• [EXERCISE] Match the word "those". Return each line of the data below where it appears.

Records from a data source
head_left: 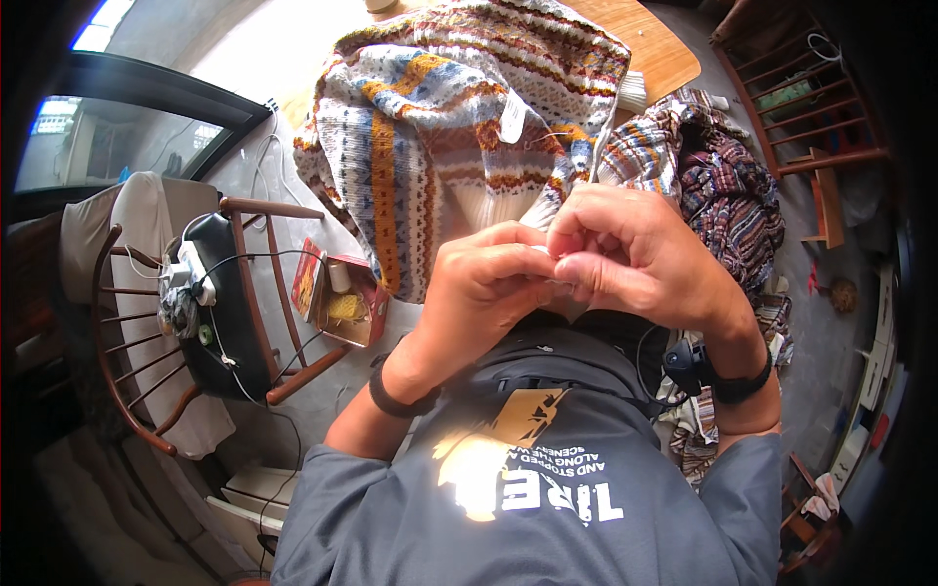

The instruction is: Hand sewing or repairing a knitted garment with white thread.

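Note:
My left hand (489, 278) and my right hand (630, 254) meet fingertip to fingertip above my lap. Both are closed in a pinch. A tiny white bit shows between them, too small and too covered by the fingers to name. Just beyond the hands, a patterned knit sweater (459, 122) in white, rust, mustard and blue spreads over the table and hangs down its near edge. It has a white tag (512, 117) on it, and its cream ribbed edge (484, 203) lies nearest my left hand.
More striped knitwear (728, 195) is heaped to the right. At the left stands a wooden chair (278, 283) with a black seat carrying a power strip (195, 272) and cords. A red box (369, 317) beside it holds a spool and yellow yarn. The wooden table (655, 44) reaches behind the sweater.

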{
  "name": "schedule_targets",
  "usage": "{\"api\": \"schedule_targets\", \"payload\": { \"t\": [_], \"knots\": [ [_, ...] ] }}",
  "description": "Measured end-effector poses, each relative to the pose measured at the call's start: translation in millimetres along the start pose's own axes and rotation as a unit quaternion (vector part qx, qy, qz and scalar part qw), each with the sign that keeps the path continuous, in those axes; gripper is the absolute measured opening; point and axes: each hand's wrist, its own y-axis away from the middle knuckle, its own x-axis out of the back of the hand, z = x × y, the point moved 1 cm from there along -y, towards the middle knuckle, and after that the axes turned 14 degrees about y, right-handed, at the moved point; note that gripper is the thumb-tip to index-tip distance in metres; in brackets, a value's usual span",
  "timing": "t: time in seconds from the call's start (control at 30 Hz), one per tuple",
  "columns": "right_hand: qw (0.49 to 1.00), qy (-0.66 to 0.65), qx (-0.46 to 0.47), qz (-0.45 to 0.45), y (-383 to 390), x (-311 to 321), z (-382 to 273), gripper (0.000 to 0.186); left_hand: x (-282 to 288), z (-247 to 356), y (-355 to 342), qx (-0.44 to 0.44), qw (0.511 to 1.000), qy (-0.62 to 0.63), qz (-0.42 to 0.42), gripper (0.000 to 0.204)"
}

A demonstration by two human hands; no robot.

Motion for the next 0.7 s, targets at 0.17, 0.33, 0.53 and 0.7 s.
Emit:
{"api": "schedule_targets", "payload": {
  "t": [0.17, 0.33, 0.53, 0.7],
  "knots": [
    [0.981, 0.151, 0.109, 0.051, -3, -5, -6, 0.007, 2, 2, 0, -0.002, 1.000, -0.021, 0.005, 0.019],
    [0.975, 0.173, 0.105, 0.094, -2, -16, -11, 0.012, 4, 4, 2, 0.021, 0.999, -0.030, 0.006, 0.017],
    [0.961, 0.231, 0.096, 0.118, -1, -21, -19, 0.011, 7, 2, 1, 0.029, 1.000, -0.009, 0.004, 0.015],
    [0.983, -0.073, -0.009, 0.166, -8, 11, -13, 0.018, 6, 0, 2, 0.141, 0.971, 0.191, 0.016, 0.012]
  ]
}}
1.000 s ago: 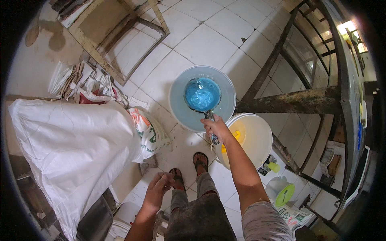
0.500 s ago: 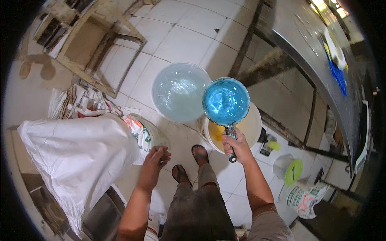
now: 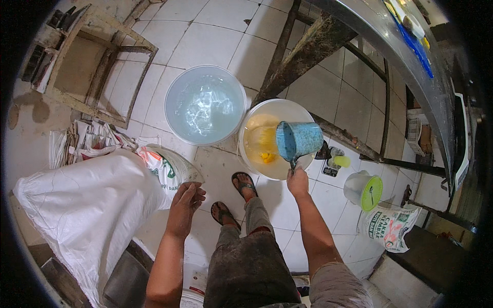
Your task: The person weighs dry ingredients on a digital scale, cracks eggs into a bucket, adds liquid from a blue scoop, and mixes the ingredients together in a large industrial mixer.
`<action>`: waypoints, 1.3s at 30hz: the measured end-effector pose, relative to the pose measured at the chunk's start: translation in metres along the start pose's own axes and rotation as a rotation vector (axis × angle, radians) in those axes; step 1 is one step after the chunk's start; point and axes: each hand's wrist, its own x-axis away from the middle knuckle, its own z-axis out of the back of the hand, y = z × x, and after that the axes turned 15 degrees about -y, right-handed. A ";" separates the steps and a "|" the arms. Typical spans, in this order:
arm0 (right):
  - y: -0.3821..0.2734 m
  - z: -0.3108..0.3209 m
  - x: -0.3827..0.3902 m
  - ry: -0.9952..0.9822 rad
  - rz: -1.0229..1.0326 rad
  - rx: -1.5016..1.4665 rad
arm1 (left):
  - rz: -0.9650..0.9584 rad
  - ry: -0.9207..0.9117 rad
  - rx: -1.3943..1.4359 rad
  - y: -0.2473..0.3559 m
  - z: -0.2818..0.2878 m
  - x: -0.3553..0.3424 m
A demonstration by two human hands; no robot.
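My right hand (image 3: 298, 182) grips the dark handle of a blue speckled water dipper (image 3: 303, 138). The dipper is tipped on its side with its mouth to the left, and water pours from it into a white bucket (image 3: 250, 163). Inside that bucket lies something bright yellow (image 3: 267, 157) in yellowish liquid; its kind cannot be made out. Just left of the bucket stands a pale round tub (image 3: 172, 120) of clear water. My left hand (image 3: 186, 200) hangs with nothing in it, fingers loosely bent, near a printed white sack (image 3: 172, 172).
A large white sack (image 3: 97, 200) bulges at the left, below a wooden frame (image 3: 61, 77). A metal-topped table (image 3: 380, 56) on beams fills the upper right. By its lower beam are a tub with a green lid (image 3: 371, 193) and another printed sack (image 3: 387, 228).
My right hand has turned the full dipper from level onto its side over the white bucket, and water now runs out. The view has shifted; my left hand stays loose.
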 end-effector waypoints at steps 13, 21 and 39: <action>-0.012 -0.013 0.018 0.127 -0.079 0.168 | -0.011 0.030 0.032 0.000 0.004 -0.010; -0.105 0.048 0.022 -0.405 0.065 -1.609 | -0.030 0.113 0.160 0.001 0.036 0.015; -0.271 -0.101 -0.169 -0.467 0.158 0.752 | 0.110 0.301 0.399 -0.058 0.069 0.033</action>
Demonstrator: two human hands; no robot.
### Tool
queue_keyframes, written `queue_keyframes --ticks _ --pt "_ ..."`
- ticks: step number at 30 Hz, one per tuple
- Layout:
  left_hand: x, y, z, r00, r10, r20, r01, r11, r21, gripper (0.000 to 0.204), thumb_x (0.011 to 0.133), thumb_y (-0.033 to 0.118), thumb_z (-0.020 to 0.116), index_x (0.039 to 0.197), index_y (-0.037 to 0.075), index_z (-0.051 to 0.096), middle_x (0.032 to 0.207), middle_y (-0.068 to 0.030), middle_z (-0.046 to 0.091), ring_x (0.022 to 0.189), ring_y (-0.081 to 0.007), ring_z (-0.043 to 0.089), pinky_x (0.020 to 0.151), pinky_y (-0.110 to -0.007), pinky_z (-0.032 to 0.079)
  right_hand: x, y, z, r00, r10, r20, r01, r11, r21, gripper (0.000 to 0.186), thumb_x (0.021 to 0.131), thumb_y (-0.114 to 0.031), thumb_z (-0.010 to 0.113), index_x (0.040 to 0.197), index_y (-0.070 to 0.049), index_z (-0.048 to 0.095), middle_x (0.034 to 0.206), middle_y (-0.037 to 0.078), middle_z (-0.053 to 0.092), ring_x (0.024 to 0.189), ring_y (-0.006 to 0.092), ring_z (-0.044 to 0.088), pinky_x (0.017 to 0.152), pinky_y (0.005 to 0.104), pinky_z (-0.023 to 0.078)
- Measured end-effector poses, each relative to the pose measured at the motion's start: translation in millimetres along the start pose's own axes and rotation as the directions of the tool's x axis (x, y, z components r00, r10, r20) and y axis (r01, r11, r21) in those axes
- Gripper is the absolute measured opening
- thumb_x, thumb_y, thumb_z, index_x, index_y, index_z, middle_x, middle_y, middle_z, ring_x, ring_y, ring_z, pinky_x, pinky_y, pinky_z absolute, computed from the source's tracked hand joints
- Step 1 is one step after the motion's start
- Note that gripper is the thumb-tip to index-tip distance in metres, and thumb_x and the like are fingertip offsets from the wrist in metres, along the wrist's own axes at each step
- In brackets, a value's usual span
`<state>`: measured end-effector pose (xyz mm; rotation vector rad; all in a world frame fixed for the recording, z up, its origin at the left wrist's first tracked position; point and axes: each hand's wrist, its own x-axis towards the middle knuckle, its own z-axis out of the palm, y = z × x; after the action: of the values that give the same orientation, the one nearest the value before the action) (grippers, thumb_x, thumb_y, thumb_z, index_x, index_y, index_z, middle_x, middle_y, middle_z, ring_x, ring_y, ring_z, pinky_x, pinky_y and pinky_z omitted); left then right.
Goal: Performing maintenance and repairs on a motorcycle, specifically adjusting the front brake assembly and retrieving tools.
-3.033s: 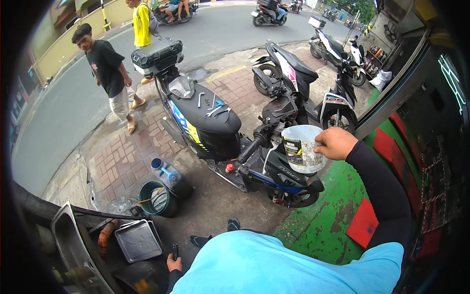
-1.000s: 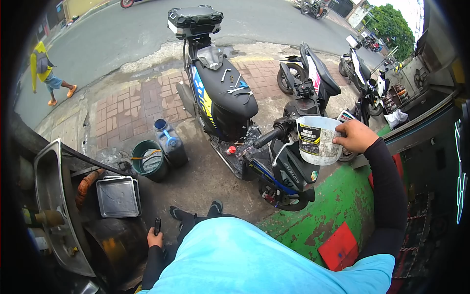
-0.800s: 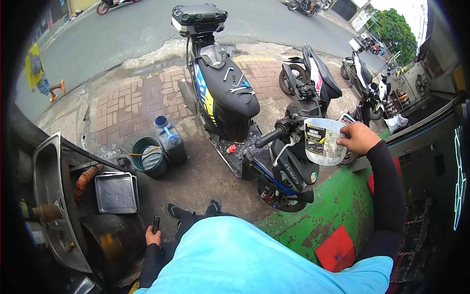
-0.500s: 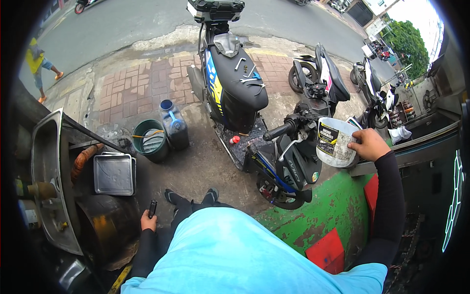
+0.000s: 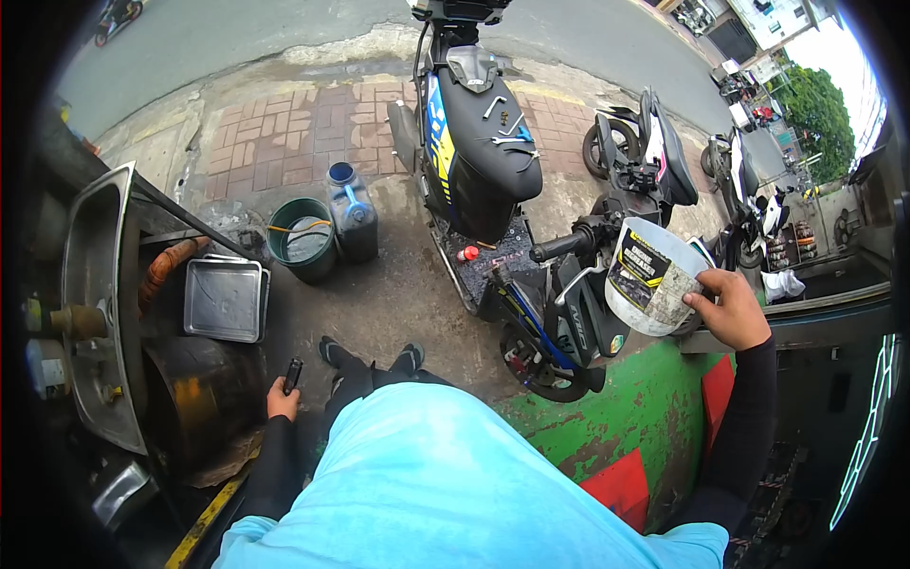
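My right hand pinches the rim side of a cut-down white plastic tub with a black and yellow label. It is held up beside the scooter handlebar, and its inner bottom is out of sight. Low at my left side, my left hand is closed around a short black object, too small to name surely. Ahead stands a scooter with a dark seat. On that seat lie a hex key, a blue-marked wrench and other small tools. A small red bottle rests on the footboard.
Left of the scooter stand a green bucket with liquid and a blue-grey jerrycan. Metal trays lie near a steel sink. More motorcycles are parked at the right. A street runs beyond.
My view has turned a little left, so the scene sits farther right. The tub has tilted slightly in my right hand. The passer-by in yellow has almost left the view.
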<state>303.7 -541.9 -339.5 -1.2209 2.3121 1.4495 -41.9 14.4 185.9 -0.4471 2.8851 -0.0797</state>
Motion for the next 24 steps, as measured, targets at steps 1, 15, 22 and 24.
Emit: queue_keyframes --ticks 1,15,22,24 --pt "-2 -2 -1 1.000 0.013 0.002 -0.013 0.999 -0.039 0.021 0.079 0.010 0.062 0.096 -0.001 0.060 0.072 -0.0097 0.061 0.063 -0.0193 0.061 0.062 -0.034 0.049 -2 -4 0 0.994 -0.087 -0.071 0.085 0.996 -0.026 0.026 0.083 -0.018 0.073 0.087 0.005 0.063 0.079 0.020 0.060 0.072 0.0382 0.058 0.066 0.0434 0.045" --pt "-40 -47 -28 0.971 -0.090 -0.223 0.086 0.996 -0.030 0.035 0.075 0.020 0.066 0.105 0.002 0.064 0.086 -0.0202 0.068 0.080 -0.0349 0.067 0.074 -0.042 0.052 84 -191 2 0.698 -0.666 -0.263 0.656 0.742 -0.138 0.015 0.072 -0.004 0.072 0.082 0.000 0.061 0.081 0.013 0.058 0.081 0.0339 0.056 0.071 0.0426 0.045" --pt "-81 -78 -67 0.909 -0.229 -0.349 0.173 0.968 -0.184 0.038 0.077 0.025 0.069 0.108 0.004 0.065 0.098 -0.0219 0.069 0.095 -0.0393 0.067 0.083 -0.043 0.051 125 -390 30 0.329 -0.884 -0.333 0.925 0.372 -0.074 0.017 0.070 -0.002 0.073 0.082 -0.002 0.063 0.080 0.012 0.061 0.081 0.0330 0.057 0.070 0.0417 0.047" --pt "-94 -92 -77 0.883 -0.330 -0.334 0.234 0.926 -0.297 0.039 0.077 0.026 0.070 0.109 0.003 0.065 0.100 -0.0218 0.069 0.097 -0.0387 0.067 0.084 -0.043 0.051 135 -449 40 0.235 -0.915 -0.328 0.960 0.272 -0.070 0.016 0.071 -0.004 0.074 0.083 -0.003 0.063 0.081 0.010 0.062 0.081 0.0323 0.058 0.070 0.0414 0.048"
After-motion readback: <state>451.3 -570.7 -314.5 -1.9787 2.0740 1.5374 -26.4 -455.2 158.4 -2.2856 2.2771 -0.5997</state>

• [TASK RESULT]
  "description": "Measured end-effector poses, each relative to the pose measured at the call's start: translation in millimetres along the start pose's own axes and rotation as a unit quaternion (vector part qx, qy, qz and scalar part qw), each with the sign that keeps the path continuous, in those axes; gripper is the absolute measured opening; point and axes: each hand's wrist, its own y-axis away from the middle knuckle, its own x-axis out of the back of the hand, z = x × y, the point moved 1 cm from there along -y, towards the middle knuckle, and after that the axes turned 14 degrees about y, right-handed, at the moved point; note that gripper is the thumb-tip to index-tip distance in metres; in brackets, a value's usual span",
`<action>`: waypoints, 1.3s at 30hz: the measured end-effector pose, relative to the pose measured at the chunk's start: translation in metres along the start pose's own axes and rotation as a rotation vector (axis × angle, radians) in those axes; step 1 is one step after the chunk's start; point and axes: each hand's wrist, its own x-axis away from the middle knuckle, its own z-axis out of the back of the hand, y = z × x, and after that the axes turned 15 degrees about -y, right-handed. A ";" separates the steps and a "|" the arms. Typical spans, in this order:
- Measured end-effector poses, each relative to the pose measured at the motion's start: translation in millimetres along the start pose's own axes and rotation as the directions of the tool's x axis (x, y, z components r00, r10, r20) and y axis (r01, r11, r21) in those axes

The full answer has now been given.